The OU has, in its current V-C (Mr Martin Bean), someone with a background in the commercial world. Given the challenges faced by the HE sector as a whole, and the OU in particular (with the arrival of the for-profit distance providers), he was a very welcome appointment. His arrival has not only raised the profile and importance of impact-related activities within the organisation, but he is also presiding over a transformational culture change that has seen the appointment of a number of business-focussed posts. At the same time, the University has been successful in securing one of the eight RCUK Catalyst grants (£300k) to fund a programme of embedding public engagement within our research portfolio. Taken together, at institutional level the support we are able to draw on for our impact activities is tremendous.
Considering the specifics, APSOU covers the breadth of cosmic evolution, from the Big Bang to the origin of the Solar System, the appearance of life on at least one of its planetary constituents, and on to the present day observable world. The proposers are based in the Department of Physical Sciences (DPS), are all part CEPSAR, our research centre for environmental and physical sciences, and can pursue activities within eSTEeM, which is a vehicle for promoting innovation, scholarship and enterprise within the context of open distance teaching.
Beyond the immediate scientific aims of our proposal the impact agenda seeks to engage the following beneficiaries: the public sector, the commercial/private sector, and the wider general public. The first two of these broad categories are addressed through our enterprise program whilst we hope to serve the general public through our outreach activities. In order to facilitate our ambitions DPS has a Business Development Manager, Dr Simeon Barber, who works directly with staff to advise and manage business opportunities, especially our increasing portfolio of contracts with ESA. We also have Dr Ross Burgon, who was awarded an STFC IPPS Fellowship in 2012. He is leading our engagement with the Harwell Campus, and the opportunities offered for partnership with the ISIC/Space Science Catapult. And, of course, outreach/engagement being part of the DNA of the OU, there are many relevant resources at our disposal.
(i) Enterprise: The Pathways to Impact plan includes: (1) development and commercialisation of small-scale analytical instrumentation, with emphasis on applications that require field-portable devices; (2) working with companies from the business sector (mainly in the UK, but also Europe and the US) with the aim of developing spaceflight instrumentation from commercially available equipment; (3) development of novel analytical protocols for applications in areas beyond our research programme; (4) service-oriented activities for outside interests (industry and academia) utilising the instrumentation and equipment suite available; (5) consultancy work for the UK and European space industry, via opportunities afforded by commercial contracts through ESA.

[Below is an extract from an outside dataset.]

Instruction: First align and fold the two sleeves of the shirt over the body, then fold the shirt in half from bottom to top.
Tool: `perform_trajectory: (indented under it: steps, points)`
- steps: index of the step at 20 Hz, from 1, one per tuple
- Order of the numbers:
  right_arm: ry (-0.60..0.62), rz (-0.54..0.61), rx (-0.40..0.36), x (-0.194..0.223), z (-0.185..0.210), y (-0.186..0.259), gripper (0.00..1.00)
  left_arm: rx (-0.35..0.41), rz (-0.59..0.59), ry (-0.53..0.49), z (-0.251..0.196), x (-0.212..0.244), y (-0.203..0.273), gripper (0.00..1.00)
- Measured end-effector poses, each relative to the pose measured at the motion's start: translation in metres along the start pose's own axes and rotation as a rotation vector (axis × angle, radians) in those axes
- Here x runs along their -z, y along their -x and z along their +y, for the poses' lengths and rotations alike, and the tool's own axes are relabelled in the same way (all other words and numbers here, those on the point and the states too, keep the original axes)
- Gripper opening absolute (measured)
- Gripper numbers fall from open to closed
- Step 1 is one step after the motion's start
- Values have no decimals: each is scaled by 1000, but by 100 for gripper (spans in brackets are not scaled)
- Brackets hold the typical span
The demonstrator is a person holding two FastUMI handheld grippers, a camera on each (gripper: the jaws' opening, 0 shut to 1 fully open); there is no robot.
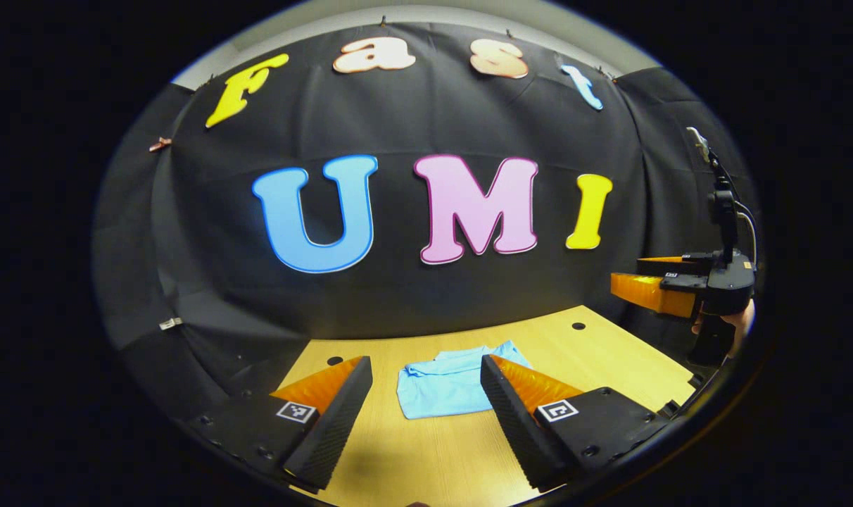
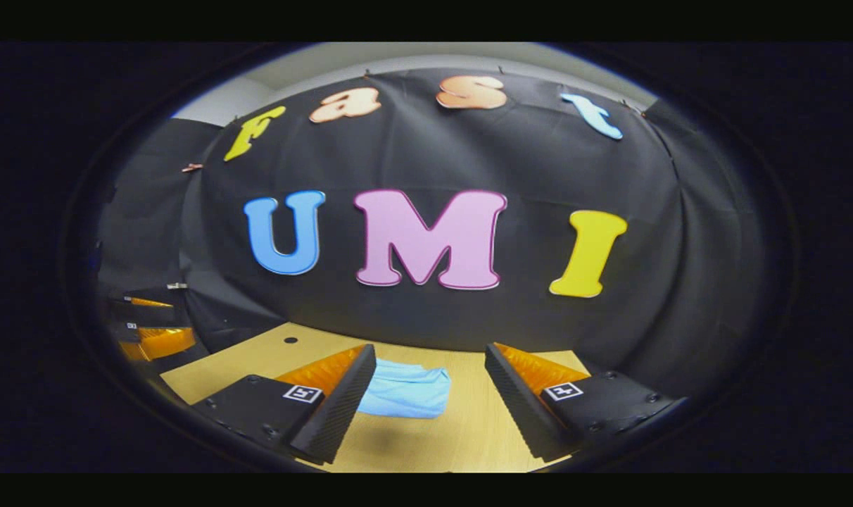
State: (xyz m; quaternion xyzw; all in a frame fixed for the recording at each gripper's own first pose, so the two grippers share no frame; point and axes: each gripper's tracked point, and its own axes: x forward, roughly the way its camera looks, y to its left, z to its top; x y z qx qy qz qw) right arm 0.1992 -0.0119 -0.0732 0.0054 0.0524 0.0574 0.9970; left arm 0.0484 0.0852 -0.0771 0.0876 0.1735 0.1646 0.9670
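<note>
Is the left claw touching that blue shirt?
Apart. In the left gripper view the left claw is open above the table, and the shirt lies beyond its fingertips, untouched.

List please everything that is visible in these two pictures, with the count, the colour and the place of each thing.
shirt: one, light blue, lying as a compact folded bundle on the table, ahead of both grippers, not touched by either.
table: one, light wood, with small dark round holes near its far edge.
booth wall: one, black cloth, behind the table.
clips: a few small ones along the top and left edge of the cloth; colour hard to tell.
left gripper: one, fingers apart, above the near part of the table, holding nothing.
right gripper: one, fingers apart, holding nothing; in the left gripper view it is raised at the right edge.
hand: one, partly seen, holding the right gripper.
</note>
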Motion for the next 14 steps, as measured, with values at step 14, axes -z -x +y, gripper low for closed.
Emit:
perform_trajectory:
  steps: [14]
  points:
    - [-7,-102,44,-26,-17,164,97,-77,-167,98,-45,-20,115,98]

(ii) Public Engagement: The OU has an internationally proven ability to reach out to a wide audience using leading-edge educational technologies and multimedia solutions; astronomy and planetary science are often at the forefront of these activities. Several of the present Co-Is are academic consultants for TV series such as 'Stargazing Live', which attracts audiences of several million; clearly we will continue to exploit opportunities like this as and when they arise. However, it should also be noted that we are, in some circumstances, able to influence future program content. But perhaps the most exciting immediate possibility for outreach revolves around our widening participation agenda, which includes the possibility to showcase our research through OpenLearn and, with the creation of FutureLearn, the chance to produce MOOCs in our subject area.